Le gouvernement Carney a annoncé, lundi, son intention de créer un fonds souverain pour le Canada. Le premier ministre Mark Carney et le ministre Champagne ont chacun fait une annonce simultanée à Ottawa et Montréal, respectivement.
À Montréal, M. Champagne prévoit que les projets d’investissements à venir au Canada seront nombreux et le fonds souverain viendrait ajouter «un outil supplémentaire» pour mobiliser les capitaux nécessaires.

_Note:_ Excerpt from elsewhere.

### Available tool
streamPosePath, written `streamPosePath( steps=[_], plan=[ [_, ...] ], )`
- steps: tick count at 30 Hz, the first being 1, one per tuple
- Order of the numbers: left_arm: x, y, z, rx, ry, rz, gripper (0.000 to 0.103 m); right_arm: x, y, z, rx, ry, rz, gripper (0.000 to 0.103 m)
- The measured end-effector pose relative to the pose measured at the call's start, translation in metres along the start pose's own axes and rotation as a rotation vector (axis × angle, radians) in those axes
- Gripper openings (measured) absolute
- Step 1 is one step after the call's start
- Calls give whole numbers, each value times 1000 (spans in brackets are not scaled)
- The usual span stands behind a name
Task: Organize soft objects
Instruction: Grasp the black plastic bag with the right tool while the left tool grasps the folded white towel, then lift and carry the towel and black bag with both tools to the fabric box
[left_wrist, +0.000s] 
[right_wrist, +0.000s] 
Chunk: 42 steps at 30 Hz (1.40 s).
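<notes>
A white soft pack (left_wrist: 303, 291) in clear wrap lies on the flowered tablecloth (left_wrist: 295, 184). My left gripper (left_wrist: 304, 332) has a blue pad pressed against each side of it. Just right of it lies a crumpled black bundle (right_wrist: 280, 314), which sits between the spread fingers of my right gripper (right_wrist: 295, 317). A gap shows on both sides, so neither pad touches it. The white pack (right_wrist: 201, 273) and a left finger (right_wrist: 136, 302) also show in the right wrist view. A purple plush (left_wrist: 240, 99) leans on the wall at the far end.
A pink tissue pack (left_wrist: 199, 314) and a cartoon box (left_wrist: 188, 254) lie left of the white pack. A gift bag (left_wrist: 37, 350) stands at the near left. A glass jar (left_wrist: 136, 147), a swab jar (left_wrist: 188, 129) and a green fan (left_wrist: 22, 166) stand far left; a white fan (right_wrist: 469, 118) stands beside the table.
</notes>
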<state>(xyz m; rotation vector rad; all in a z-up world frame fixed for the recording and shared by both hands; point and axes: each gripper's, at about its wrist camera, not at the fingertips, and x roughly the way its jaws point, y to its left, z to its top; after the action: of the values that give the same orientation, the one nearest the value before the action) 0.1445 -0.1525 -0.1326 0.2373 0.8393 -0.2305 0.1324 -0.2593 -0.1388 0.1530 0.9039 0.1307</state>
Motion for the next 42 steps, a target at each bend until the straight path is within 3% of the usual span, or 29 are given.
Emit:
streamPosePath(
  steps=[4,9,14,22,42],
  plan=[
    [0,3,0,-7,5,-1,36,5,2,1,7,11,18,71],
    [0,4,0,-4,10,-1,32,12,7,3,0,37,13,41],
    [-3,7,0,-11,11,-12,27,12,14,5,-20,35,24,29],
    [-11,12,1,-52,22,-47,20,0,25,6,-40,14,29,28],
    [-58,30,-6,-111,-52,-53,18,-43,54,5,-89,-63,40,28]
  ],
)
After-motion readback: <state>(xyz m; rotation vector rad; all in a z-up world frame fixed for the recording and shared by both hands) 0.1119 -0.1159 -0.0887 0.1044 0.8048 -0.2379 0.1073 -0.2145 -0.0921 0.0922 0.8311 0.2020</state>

«On ne veut pas dédoubler ce qui existe, précise le ministre au cours d’une conférence organisée dans une salle de HEC Montréal. Comme je vous dis, on veut être partenaire avec d’autres qui font déjà une partie de ça.»
Le Fonds pour un Canada fort investira dans de grands projets canadiens dans des secteurs tels que l’énergie, les infrastructures, l’exploitation minière, l’agriculture et la technologie.
Ottawa fournira au départ un financement de 25 milliards $ sur trois ans pour investir aux côtés d’investisseurs privés. Les épargnants canadiens pourraient éventuellement cotiser à ce fonds.
Le fonds pourrait-il donner lieu à un crédit d’impôt sur l’investissement, comme les fonds de travailleurs? Est-ce que les cotisations seront plafonnées? Est-ce que les fonds devront être détenus un nombre minimal d’années?
Questionné par les journalistes, M. Champagne n’est pas entré dans les détails des modalités du fonds. Il souligneque des consultations doivent encore avoir lieu pour définir les paramètres du fonds.
Présente à l’annonce, la PDG du fonds de solidarité FTQ, Janie Béïque, accueille favorablement le projet. En mêlée de presse, elle souligne que les besoins en capitaux pour les grands projets d’investissements étaient considérables au Canada.
«Le plus d’argent possible qu’on est capable de fédérer pour ces projets-là, le mieux on va être, réagit-elle. Il y a une urgence à les mettre en place, ces projets-là.»